> Work order
The required lines are those that contain "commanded"; pull them out of the data and copy them.

> Records for this exercise
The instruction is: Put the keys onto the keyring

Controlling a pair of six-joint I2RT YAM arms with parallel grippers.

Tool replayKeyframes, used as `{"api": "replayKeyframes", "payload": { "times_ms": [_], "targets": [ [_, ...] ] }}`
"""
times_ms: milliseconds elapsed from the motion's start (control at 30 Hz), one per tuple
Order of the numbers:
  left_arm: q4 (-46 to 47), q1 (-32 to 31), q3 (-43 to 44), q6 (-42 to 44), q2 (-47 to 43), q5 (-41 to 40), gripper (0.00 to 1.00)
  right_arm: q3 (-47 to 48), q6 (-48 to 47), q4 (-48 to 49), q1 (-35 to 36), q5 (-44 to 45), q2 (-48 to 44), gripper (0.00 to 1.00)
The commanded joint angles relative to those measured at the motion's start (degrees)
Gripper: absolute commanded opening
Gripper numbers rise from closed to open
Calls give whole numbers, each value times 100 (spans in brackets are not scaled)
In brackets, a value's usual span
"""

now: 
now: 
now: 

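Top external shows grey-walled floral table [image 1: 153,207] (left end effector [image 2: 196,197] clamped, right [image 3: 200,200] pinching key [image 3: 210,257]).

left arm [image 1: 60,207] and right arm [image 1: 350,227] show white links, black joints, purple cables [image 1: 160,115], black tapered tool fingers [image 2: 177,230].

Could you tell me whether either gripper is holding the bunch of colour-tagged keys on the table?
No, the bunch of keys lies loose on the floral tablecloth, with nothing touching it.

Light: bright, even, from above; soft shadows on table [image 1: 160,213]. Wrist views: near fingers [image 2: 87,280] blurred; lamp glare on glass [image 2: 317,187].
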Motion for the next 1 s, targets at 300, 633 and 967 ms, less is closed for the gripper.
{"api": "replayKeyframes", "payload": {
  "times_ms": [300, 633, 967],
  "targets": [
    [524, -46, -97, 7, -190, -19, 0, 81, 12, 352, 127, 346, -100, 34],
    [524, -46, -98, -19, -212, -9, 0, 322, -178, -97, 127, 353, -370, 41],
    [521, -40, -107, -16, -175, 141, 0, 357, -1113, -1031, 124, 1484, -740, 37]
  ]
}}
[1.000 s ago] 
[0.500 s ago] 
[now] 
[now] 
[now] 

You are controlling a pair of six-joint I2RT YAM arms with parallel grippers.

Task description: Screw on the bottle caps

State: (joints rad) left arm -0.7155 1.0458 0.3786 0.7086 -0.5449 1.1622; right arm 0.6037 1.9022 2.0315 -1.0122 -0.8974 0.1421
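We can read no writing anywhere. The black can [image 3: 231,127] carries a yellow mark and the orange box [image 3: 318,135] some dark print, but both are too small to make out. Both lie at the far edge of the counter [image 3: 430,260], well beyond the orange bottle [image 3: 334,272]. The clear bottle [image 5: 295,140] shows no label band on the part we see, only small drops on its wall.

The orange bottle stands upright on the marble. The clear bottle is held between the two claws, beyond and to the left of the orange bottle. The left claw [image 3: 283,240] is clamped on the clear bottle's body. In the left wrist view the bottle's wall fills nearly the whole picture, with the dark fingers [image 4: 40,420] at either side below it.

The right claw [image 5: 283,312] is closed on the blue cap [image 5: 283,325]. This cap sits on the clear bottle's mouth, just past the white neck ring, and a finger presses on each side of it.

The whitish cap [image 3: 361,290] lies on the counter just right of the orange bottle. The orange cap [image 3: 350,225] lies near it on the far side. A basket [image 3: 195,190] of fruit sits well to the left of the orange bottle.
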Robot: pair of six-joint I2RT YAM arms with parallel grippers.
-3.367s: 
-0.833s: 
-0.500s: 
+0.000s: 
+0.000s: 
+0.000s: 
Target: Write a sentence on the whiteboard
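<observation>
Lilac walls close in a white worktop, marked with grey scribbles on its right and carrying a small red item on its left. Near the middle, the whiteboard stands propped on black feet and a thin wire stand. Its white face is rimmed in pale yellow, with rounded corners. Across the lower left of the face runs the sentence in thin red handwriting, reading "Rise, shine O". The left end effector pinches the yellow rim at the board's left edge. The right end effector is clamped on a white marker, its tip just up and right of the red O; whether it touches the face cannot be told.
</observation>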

> Answer area
The commanded joint angles relative to those measured at the motion's start (degrees)
Gripper: absolute commanded opening

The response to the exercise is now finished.